I recently read Dr. Robert D. Martin's guest editorial saying that we should be able to remand alcoholism patients to inpatient rehabilitation facilities ("Expand Commitment for Alcoholism," Guest Editorial, March 2007, p. 10) and was moved to comment.

To be sure, alcoholism is terribly burdensome. Dr. Martin grossly underestimates direct medical costs of alcoholism ($7 million for inpatient detox care, but hundreds of millions more in medical care for alcohol-related complications). However, his solution would only cause more problems.

There are already state-run inpatient drug and alcohol detoxification programs. In South Carolina, for example, Morris Village is run by dedicated, experienced, excellent clinicians to treat unfunded patients who voluntarily or involuntarily are transferred to their facility. The rate of readmission of patients committed involuntarily is extraordinarily high. We sometimes feel like 95% are readmitted and the other 5% move out of state. Patients who have no desire or will to quit are never benefitted by such inpatient programs.

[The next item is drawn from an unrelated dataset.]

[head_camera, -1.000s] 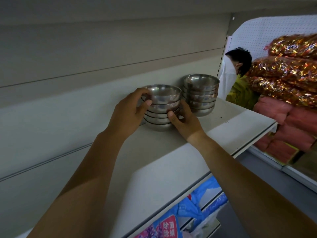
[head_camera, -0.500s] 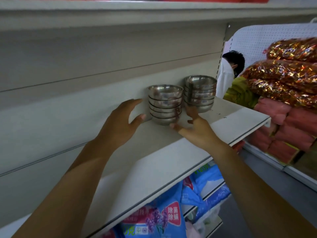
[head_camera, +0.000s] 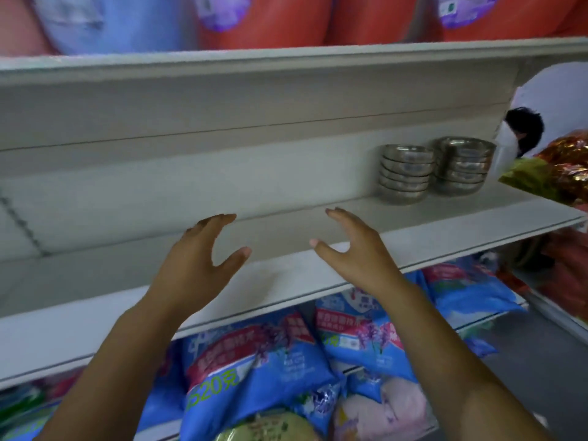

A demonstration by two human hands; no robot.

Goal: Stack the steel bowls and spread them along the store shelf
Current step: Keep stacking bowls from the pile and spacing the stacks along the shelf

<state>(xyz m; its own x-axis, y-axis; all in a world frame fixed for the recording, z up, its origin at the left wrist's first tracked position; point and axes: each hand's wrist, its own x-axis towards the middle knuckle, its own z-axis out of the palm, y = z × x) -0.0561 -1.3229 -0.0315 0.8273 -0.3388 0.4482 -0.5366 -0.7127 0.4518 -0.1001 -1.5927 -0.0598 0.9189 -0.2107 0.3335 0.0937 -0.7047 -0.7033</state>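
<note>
Two stacks of steel bowls stand side by side at the back right of the white store shelf (head_camera: 286, 249): the left stack (head_camera: 405, 175) and the right stack (head_camera: 463, 167), each several bowls high. My left hand (head_camera: 203, 259) and my right hand (head_camera: 353, 249) hover over the shelf's front part, fingers spread and relaxed, palms facing each other, holding nothing. Both hands are well to the left of the stacks and apart from them.
Blue and pink packaged bags (head_camera: 264, 354) fill the shelf below. Red and blue bags (head_camera: 261, 20) sit on the shelf above. To the right are gold-foil packs (head_camera: 569, 167) and another person's head (head_camera: 521, 132) beyond the shelf's end.
Both hands let go of the left bowl stack and drew back to the left along the shelf. The view swung left, so the stacks now sit far right.
</note>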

The bottom line is that inpatient alcoholism treatment is completely ineffective, and to suggest we build more hospitals to treat these patients involuntarily is ridiculous.

What is really needed is ongoing education of the general public to prevent alcoholism in the first place. Dual diagnosis assessment and treatment are critically important, since the vast majority of alcoholics suffer from coexisting mood disorders. Expansion and funding of Alcoholics Anonymous programs, research and development of better pharmaceutic agents, and more forceful driving-under-intoxication and public-drunkenness laws are what is needed--not more ineffective and expensive inpatient facilities.

Martin A. Duclos, M.D.

Conway, S.C.

Dr. Martin responds:

Dr. Hassman and Dr. Duclos present a despairing and pessimistic view of the problem of the recidivistic alcoholic.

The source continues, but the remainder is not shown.